I was late on the fourth day of trying, but I didn’t care, the work was still the same, fill out that paper, write up that report, change that number. When I got off it was around five in the evening and I had to get the babies from daycare, once they came home I turned on Barnie for them and we started singing the “I love you” song. It was nice.
My mother called and said that some mail came to the house for me. I went over a couple of minutes later to get it. She said that I look as though I haven’t been sleeping; I have been, just not as well. She wanted to know what exactly was on my mind but there wasn’t much to talk about. I suggested that me and her take a trip to the local zoo with the kids and she thought it an amazing idea.
We went to the zoo and I came home to make them dinner. She said that I wasn’t really enjoying myself, me and her began arguing because she’s always critiquing me. I didn’t want to hear, “Honey, there’s bags under your eyes” or “You just didn’t smile, it was like you were just there.”
I am just here.
A few weeks later Dylan’s father called, he was going to come over to pick him up. I felt this cringe of terror come over me as I thought about his reaction to my newborn, Audrey.
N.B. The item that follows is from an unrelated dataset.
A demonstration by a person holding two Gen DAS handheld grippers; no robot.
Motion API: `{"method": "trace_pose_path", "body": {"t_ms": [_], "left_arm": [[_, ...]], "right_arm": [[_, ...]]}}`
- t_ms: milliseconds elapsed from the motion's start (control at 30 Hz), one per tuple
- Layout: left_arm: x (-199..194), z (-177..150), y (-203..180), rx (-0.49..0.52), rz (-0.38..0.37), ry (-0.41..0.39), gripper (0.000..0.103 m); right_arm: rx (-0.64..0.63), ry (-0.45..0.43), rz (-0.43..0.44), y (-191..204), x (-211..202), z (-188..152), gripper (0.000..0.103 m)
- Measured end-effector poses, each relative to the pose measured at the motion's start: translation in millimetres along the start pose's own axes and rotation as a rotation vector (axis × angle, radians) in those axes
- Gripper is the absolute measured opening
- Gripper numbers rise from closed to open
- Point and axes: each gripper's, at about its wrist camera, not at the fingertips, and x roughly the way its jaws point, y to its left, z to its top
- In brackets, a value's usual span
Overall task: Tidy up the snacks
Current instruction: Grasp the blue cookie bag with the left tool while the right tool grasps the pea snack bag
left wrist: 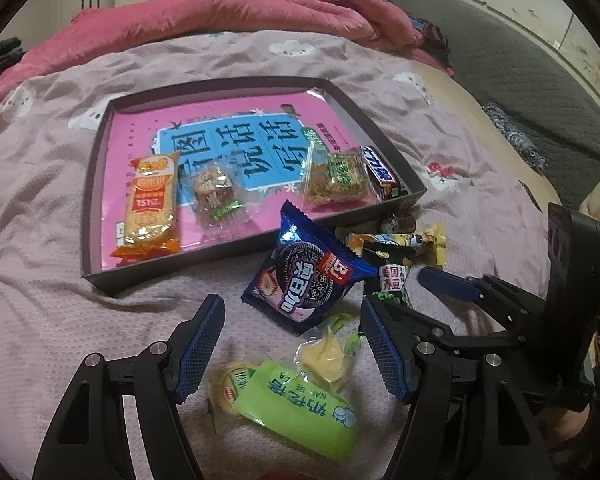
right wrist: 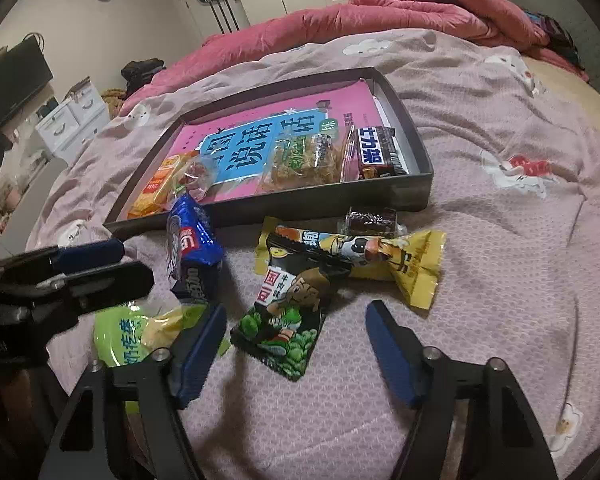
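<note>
While bedded, tray (left wrist: 256, 254) holds four snacks (left wrist: 150, 206).

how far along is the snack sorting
Done: four snacks lie in the tray, including the orange cracker pack and chocolate bar. In hand: nothing; both jaws open. Left on the bed: Oreo pack, green pea packet, yellow wrapper, green pack.

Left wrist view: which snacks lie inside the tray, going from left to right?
Orange cracker pack → clear-wrapped brown snack → green-labelled crispy bar → dark chocolate bar, all lying in the dark tray.
</note>
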Motion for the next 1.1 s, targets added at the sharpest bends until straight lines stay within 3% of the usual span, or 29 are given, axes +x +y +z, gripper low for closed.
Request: {"method": "trace_pose_path", "body": {"t_ms": [200, 433, 1100], "left_arm": [[10.3, 0.8, 0.2, 0.001, -0.006, 0.023, 0.072], [23.4, 3.6, 0.8, 0.007, -0.006, 0.045, 0.072], [55.6, 12.8, 0.0, -0.010, -0.042, 0.067, 0.071]], "right_arm": [[-0.021, 0.006, 0.017, 2.1, 9.3, 1.8, 0.051], [-0.050, 0.000, 0.032, 3.3, 10.8, 0.6, 0.043], [-0.045, -0.048, 0.013, -4.9, -10.3, 0.2, 0.039]]}}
I knew how Steve felt about the birth of Jackson and Bean so I knew that there would be nothing but shame.
Steve got here around 10:15 in the morning on Friday, when he saw my three, four, and eight year old in the living room rocking a new born back and forth he did nothing but shook his head. “When are you going to stop having kids?”
There weren’t really any words to come up out of my throat except, “His bag is over here.” I handed him the overnight bag, Dylan was excited to go with his dad and then said, “Daddy, I saw a big man.”
Steve looked at Dylan and then back to me with eyes that were mocking my existence, “Who?”
Dylan said, “I don’t know, he broke the door.”
He pointed to where the door was off the hinges months ago. I just stared in disbelief. Steve grabbed the kid’s hand and said, “Your mom is delusional if she’s still bringing men around.”
At 10:23 I got a text from the carpenter saying, “I’ll be there at eight.”